Return each line of the data below exactly, omitting any pictures.

- Given material -
Start of Block

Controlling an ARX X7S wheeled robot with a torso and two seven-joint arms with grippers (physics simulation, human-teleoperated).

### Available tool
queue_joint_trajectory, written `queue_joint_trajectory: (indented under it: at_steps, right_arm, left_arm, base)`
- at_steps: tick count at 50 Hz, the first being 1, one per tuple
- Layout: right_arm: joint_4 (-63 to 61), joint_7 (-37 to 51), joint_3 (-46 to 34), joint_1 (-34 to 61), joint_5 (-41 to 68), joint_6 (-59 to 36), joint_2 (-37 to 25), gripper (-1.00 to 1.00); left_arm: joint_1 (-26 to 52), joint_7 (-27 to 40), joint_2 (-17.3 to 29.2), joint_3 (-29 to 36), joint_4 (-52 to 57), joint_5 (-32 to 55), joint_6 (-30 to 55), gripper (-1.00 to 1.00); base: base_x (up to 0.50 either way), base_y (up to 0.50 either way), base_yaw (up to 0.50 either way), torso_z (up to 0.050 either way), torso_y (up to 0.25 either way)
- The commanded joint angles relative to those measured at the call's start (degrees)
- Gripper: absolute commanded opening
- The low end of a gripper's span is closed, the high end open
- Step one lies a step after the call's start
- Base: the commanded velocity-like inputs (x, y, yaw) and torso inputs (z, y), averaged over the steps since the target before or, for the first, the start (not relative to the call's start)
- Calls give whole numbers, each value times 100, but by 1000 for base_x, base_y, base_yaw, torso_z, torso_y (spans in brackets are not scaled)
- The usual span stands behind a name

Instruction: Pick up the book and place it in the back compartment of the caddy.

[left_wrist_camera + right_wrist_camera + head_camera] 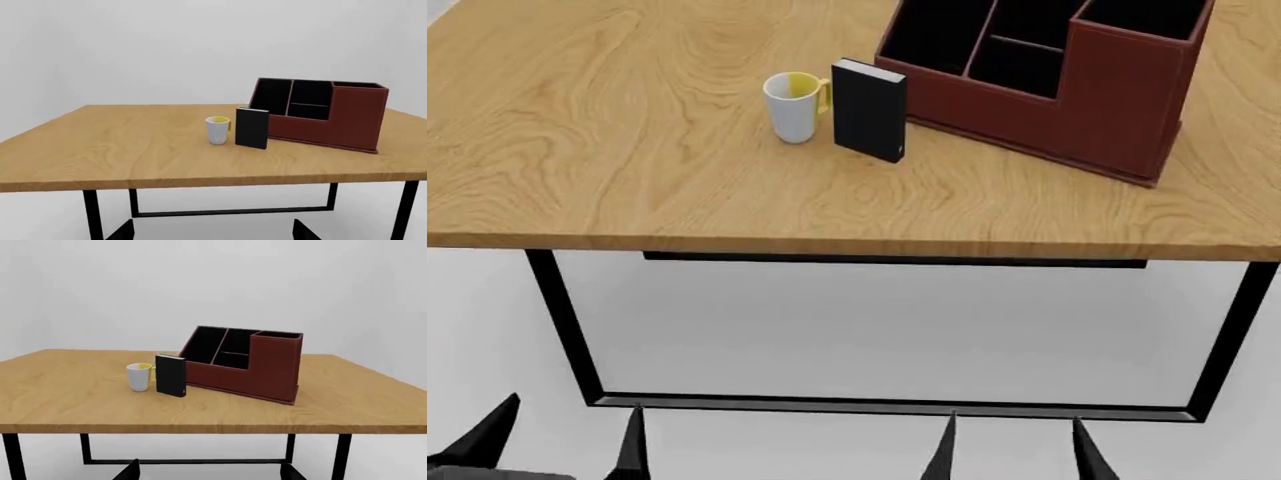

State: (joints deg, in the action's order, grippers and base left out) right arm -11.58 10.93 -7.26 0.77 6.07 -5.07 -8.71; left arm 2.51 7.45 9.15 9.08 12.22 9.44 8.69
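Here, in the left wrist view, the book (252, 128) stands upright on the wooden table (100, 150), just beside the white-and-yellow mug (217, 130) and close in front of the caddy (333, 120). The left gripper (212, 232) shows only two dark fingertips at the picture's lower edge — spread wide, holding nothing.

From the head view, the book (869, 110) sits between the mug (794, 107) and the caddy (1054, 80); the small back compartment (1018, 68) lies open. Both grippers — left (561, 440), right (1010, 450) — hang below the table edge, well apart from the book, prongs parted and empty.

In the right wrist view, the right gripper (210, 471) likewise shows parted tips, the book (171, 375) upright ahead.
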Motion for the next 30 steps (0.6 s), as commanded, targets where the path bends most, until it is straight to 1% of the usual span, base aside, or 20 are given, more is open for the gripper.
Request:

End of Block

- Result for this exercise -
Controlling an ARX X7S wheeled robot with a torso and two seven-joint arms with grippers (physics simulation, human-teleoperated).

### Available tool
queue_joint_trajectory, written `queue_joint_trajectory: (indented under it: at_steps, right_arm, left_arm, base)`
- at_steps: tick count at 50 Hz, the first being 1, one per tuple
- Layout: right_arm: joint_4 (-63 to 61), joint_7 (-37 to 51), joint_3 (-46 to 34), joint_1 (-34 to 61), joint_5 (-41 to 68), joint_6 (-59 to 36), joint_2 (-37 to 25), gripper (-1.00 to 1.00); left_arm: joint_1 (-26 to 52), joint_7 (-27 to 40), joint_2 (-17.3 to 29.2), joint_3 (-29 to 36), joint_4 (-52 to 57), joint_5 (-32 to 55), joint_6 (-30 to 55), gripper (-1.00 to 1.00); base: base_x (up to 0.50 either way), base_y (up to 0.50 either way), base_yaw (up to 0.50 either way), torso_z (up to 0.050 either way), torso_y (up to 0.25 either way)
- The commanded joint angles relative to those measured at the call's start (degrees)
- Gripper: absolute commanded opening
- The low end of a gripper's span is closed, the high end open
- Step one lies a step after the call's start
- Base: the commanded velocity-like inputs (x, y, yaw) and torso inputs (z, y), averaged over the steps since the target before or, for the first, the start (not relative to the call's start)
- Calls give whole numbers, each value times 100, but by 1000 for base_x, base_y, base_yaw, torso_z, torso_y (spans in brackets are not scaled)
- The usual span stands behind a name

Instruction: Pick up the book and place it in the back compartment of the caddy.

[left_wrist_camera + right_wrist_camera + head_camera] 

State: (joints deg, in the action's order, grippers and base left out) right arm -11.58 10.93 -7.26 0.77 6.07 -5.07 -8.71; left arm 2.51 7.45 9.15 9.08 12.22 9.44 8.69
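Here, in the left wrist view, the book (252, 128) stands upright on the wooden table (100, 150), just beside the white-and-yellow mug (217, 130) and close in front of the caddy (333, 120). The left gripper (212, 232) shows only two dark fingertips at the picture's lower edge — spread wide, holding nothing.

From the head view, the book (869, 110) sits between the mug (794, 107) and the caddy (1054, 80); the small back compartment (1018, 68) lies open. Both grippers — left (561, 440), right (1010, 450) — hang below the table edge, well apart from the book, prongs parted and empty.

In the right wrist view, the right gripper (210, 471) likewise shows parted tips, the book (171, 375) upright ahead.
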Motion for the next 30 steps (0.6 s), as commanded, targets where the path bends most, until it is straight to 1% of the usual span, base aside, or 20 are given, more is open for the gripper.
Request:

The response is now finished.